У него была странная манера все технические детали называть словом «пипочка». Он говорил:
— Надо завинтить эту пипочку.
— Какую такую пипочку?
— Ну, вот эту — как ее? — гайку.
— Называй ее по-английски nut.
В следующий раз:
— Я поставил в аппарат дополнительную пипочку, как вы просили.
— Какую такую пипочку?
— Ну, этот — как его? — который наклоняет кольцо.
— Так и говори: hinge — шарнир…
Тем временем приехала в Нью-Йорк дочка Илизарова, Светлана. Я встречал ее в аэропорту:
— Мы тебя давно ждем. Что же ты не ехала?
Она замялась:
— Я с мужем разводилась, мы квартиру обменивали.
— А-а, — что на это скажешь.
Она собиралась пройти в нашем госпитале полугодовую специализацию, а потом уехать обратно, к маленькому сыну. Виктор зачислил и ее на работу, с небольшой оплатой, около тысячи долларов в месяц (парадоксально, что эта мизерная по американским масштабам зарплата была выше заработка ее знаменитого отца).

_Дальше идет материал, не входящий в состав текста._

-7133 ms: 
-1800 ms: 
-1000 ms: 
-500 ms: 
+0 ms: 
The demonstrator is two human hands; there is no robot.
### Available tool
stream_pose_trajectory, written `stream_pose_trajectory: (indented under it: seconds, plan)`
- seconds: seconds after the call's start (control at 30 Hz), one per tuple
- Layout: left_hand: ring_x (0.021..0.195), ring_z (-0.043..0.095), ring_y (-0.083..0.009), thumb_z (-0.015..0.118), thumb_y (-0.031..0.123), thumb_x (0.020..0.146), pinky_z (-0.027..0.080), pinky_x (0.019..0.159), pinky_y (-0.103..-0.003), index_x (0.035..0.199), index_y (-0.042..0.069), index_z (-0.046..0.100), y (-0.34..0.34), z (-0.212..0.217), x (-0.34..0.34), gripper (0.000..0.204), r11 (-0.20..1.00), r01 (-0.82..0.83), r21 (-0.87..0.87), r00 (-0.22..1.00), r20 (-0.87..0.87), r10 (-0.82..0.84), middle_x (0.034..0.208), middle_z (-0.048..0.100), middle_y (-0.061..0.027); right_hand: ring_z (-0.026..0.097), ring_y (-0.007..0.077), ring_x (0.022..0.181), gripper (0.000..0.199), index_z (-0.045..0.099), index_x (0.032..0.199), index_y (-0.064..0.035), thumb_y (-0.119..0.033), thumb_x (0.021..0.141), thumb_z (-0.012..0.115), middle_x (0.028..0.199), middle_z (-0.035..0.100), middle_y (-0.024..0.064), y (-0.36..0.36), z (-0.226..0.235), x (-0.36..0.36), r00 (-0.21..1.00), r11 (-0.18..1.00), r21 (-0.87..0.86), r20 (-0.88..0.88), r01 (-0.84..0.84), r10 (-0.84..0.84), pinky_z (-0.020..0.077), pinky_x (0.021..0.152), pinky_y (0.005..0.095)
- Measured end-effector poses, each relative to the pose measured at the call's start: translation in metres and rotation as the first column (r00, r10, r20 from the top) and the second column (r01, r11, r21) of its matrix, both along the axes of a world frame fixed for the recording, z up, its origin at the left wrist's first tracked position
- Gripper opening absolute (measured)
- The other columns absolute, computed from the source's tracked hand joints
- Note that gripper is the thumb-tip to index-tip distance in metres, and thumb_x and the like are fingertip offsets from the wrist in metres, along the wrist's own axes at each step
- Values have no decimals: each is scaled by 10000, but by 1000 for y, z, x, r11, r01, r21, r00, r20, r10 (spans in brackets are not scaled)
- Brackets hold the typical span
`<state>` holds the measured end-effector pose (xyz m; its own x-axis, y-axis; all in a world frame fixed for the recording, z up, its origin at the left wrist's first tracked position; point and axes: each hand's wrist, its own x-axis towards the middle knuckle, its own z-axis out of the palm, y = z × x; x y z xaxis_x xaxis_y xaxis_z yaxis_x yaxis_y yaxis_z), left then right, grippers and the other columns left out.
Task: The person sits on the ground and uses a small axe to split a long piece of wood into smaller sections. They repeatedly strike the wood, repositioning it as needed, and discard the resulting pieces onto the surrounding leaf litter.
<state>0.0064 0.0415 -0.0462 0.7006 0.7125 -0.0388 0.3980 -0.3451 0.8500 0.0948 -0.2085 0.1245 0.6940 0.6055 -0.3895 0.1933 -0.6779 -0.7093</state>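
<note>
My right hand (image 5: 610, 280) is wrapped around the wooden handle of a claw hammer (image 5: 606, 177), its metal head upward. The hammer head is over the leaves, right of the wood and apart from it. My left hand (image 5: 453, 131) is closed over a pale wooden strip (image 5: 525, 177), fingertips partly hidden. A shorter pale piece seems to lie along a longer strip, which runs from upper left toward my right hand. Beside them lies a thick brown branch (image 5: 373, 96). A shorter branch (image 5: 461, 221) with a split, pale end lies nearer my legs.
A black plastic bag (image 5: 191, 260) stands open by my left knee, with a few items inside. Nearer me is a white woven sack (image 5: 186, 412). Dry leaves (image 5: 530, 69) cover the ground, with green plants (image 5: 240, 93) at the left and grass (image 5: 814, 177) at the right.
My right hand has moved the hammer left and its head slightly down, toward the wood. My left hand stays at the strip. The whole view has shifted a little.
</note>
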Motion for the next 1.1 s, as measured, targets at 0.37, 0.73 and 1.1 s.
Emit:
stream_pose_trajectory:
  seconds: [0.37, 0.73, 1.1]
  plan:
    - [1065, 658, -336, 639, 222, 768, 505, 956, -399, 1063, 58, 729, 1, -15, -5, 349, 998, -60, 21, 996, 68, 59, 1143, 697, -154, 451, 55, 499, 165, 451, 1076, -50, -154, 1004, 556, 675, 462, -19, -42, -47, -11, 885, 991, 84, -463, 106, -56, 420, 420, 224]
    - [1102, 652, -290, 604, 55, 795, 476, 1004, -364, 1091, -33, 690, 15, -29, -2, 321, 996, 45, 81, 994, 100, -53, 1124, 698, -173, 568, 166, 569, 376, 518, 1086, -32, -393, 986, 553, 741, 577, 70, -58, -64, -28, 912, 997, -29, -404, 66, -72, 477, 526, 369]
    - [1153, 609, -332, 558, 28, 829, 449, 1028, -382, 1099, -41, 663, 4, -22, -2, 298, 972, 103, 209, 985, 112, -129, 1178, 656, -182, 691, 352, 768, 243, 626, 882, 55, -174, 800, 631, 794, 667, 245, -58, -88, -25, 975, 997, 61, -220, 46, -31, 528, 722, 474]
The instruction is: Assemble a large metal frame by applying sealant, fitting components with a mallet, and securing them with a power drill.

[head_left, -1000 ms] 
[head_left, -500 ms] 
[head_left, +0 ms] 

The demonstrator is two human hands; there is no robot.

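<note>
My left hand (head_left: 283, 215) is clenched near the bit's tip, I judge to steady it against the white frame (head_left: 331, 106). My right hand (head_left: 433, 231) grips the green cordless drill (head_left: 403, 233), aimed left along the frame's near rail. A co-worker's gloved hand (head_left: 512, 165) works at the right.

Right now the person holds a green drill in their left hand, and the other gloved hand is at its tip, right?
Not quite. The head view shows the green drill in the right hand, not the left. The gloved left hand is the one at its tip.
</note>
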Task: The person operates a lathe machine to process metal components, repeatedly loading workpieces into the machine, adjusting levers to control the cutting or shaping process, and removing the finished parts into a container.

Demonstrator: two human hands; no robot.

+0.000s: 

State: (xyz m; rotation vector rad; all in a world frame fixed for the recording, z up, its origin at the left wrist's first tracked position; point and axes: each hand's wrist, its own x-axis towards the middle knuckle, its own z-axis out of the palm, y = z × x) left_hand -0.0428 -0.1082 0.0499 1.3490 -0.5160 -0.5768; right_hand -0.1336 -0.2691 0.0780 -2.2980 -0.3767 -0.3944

Между Светланой и Леней не было ничего общего, кроме того, что оба плохо говорили по-английски. Светлана знала язык, могла читать на нем, но не привыкла говорить и стеснялась. Она была болезненно стеснительная во всем. А Леня вообще языка не знал, подхватывал слова «на лету», но не стеснялся их коверкать своим произношением. С их появлением в госпитале образовалась небольшая «русская колония» — я, Изабелла и они, а мой кабинет стал как бы штабом этой колонии, где все время шли разговоры на русском. Приходя с операций, я слышал их еще издали и восклицал с порога:
— Здесь русский дух, здесь Русью пахнет!
Заходившие иногда по делам Френкель и Мошел назидательно говорили:
— English, English!
Наши смущенно умолкали, но, как только оставались одни, опять начинался «русский, русский». А поговорить им очень хотелось. Главным образом они обсуждали американский стиль жизни и работы и почти все осуждали. У Лени это была тяжелая форма болезни эмигрантской адаптации. Хотя ему, по сравнению с другими покинувшими Союз вроде бы жаловаться было не на что. Некоторые его друзья, тоже специалисты с дипломами, поначалу с трудом находили поденную работу мытья посуды в ресторанах «McDonald's».
Леню тянуло все время сравнивать то, что его теперь окружало, с русским. Он нередко мрачно декларировал:
— Америка, может, богаче, но в России все-таки больше хорошего.
— Что именно там хорошее?
— Люди там хорошие.
— Люди?! Эти «хорошие люди» сделали так, что ты вырос без отца и даже не знаешь, жив ли он.
— Все равно хорошие. А про отца я стану наводить справки.
— Почему ты не мог навести их из России? Боялся «хороших людей», что ли?
В ответ он только мрачно поглядывал на меня исподлобья.